Fake news, condenação e divórcio: o último ano de mandato do primeiro prefeito gay do Brasil
A entrevista com o prefeito de Lins, no interior de São Paulo, ao blog estava marcada para 11h30, por telefone. No horário combinado, liguei. Bruna, sua secretária, atendeu e me avisou que Edgar de Souza (PSDB) estava em uma emergência e não poderia falar naquele horário.
O marido de uma das secretárias do município havia passado mal, e o prefeito foi até o hospital onde o homem estava internado. Em pouco tempo, me prometeu Bruna, Souza me atenderia. “Aqui é interior, é rapidinho mesmo”, me garantiu.
A ida ao hospital e a entrevista eram dois dos compromissos do tucano no dia. Administrar as repercussões de notícias (verdadeiras e, principalmente, falsas) sobre ele e sobre sua gestão é também uma outra tarefa de sua rotina e, assim como a ida ao hospital, acontece sem aviso prévio, basta uma mensagem no WhatsApp viralizar.

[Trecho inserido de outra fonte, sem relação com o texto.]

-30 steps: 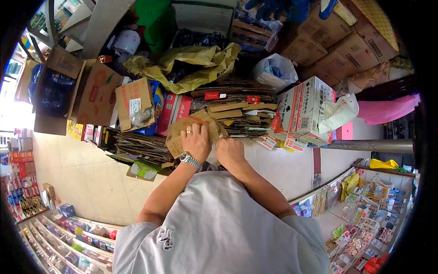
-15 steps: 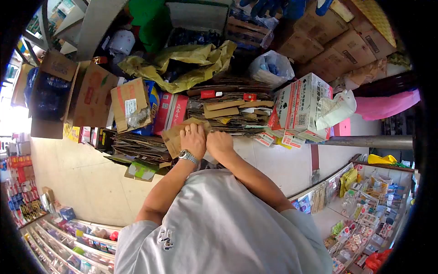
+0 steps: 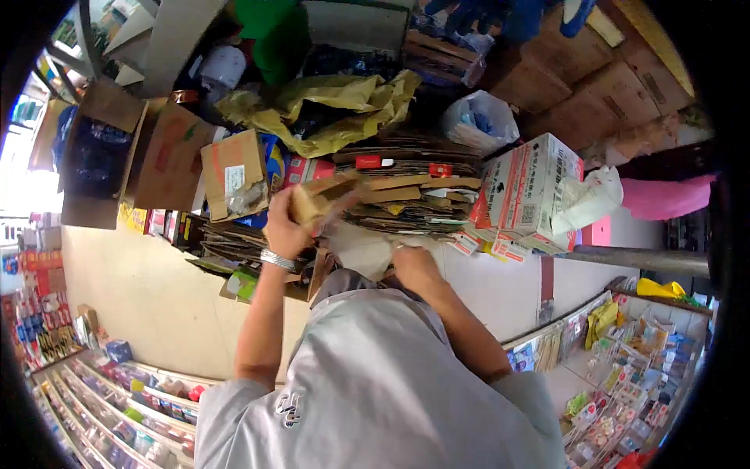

No dia 18 de janeiro, o prefeito fez um post em sua página no Facebook negando ser ele em uma conversa em áudio que circulou entre moradores da cidade sobre a instalação de radares de trânsito. Na rede social, Souza afirmou que entraria com uma ação por calúnia, injúria e difamação contra quem repassasse o conteúdo.
A publicação gerou comentários favoráveis e contrários. Mas um deles era uma ameaça. “Quero ver processar, eu ainda quebro a cara dele”, relembra Souza, que, ao ler a mensagem, respondeu que estava fazendo um boletim de ocorrência contra o usuário do perfil que o ameaçou.
Reconhecendo, mais tarde, que agiu de forma impulsiva, o político escreveu também que aguardava o homem que o ameaçou até as 18h na sede da prefeitura.”Queria que ele viesse quebrar a minha cara”, conta. “Tem uma hora que enche o saco, vai cansando. [As pessoas] acham que podem resolver intimidando. [Fazem isso] com mulher, com gay”.
O agressor não apareceu.
Uma tv local questionou o prefeito sobre o post, e sua resposta viralizou. “Se eu tivesse medo de homem, não dormia com um”, retrucou. Veja no vídeo abaixo:
Não é um segredo para os linenses a sexualidade de Souza, no segundo mandato seguido como prefeito. A internet, no entanto, desconhecia. O tucano já havia aparecido na imprensa nacional em 2017, quando se casou com um empresário da cidade, em uma festa para 300 convidados.
O matrimônio, me contou na conversa por telefone, terminou. Mas Souza vive um novo relacionamento, também de conhecimento público. E foi justamente uma paixão que o tirou do armário, no começo de sua vida pública, do primeiro para o segundo mandato como vereador. “Era uma tortura [não poder se assumir]”, relembra. Edgar de Souza é considerado o primeiro prefeito assumidamente gay a ser eleito no Brasil.
Mas, à exceção dos boletins de ocorrência registrados por difamação (15, no últimos dois anos, dos quais oito resultaram em retratação), o prefeito se preocupa mesmo com problemas bastante corriqueiros da vida política. Está parado no Tribunal Superior Eleitoral (TSE) um recurso de sua defesa em uma condenação por abuso de poder político.
Souza e seu vice, Carlinhos Daher, tiveram os diplomas cassados durante a campanha de 2016. Se os recursos se esgotarem, ambos podem ficar inelegíveis por oito anos. “Eu não trabalho com a possibilidade de ficar inelegível”, afirma o prefeito de Lins, que prospecta sair candidato a deputado estadual ou federal em 2022.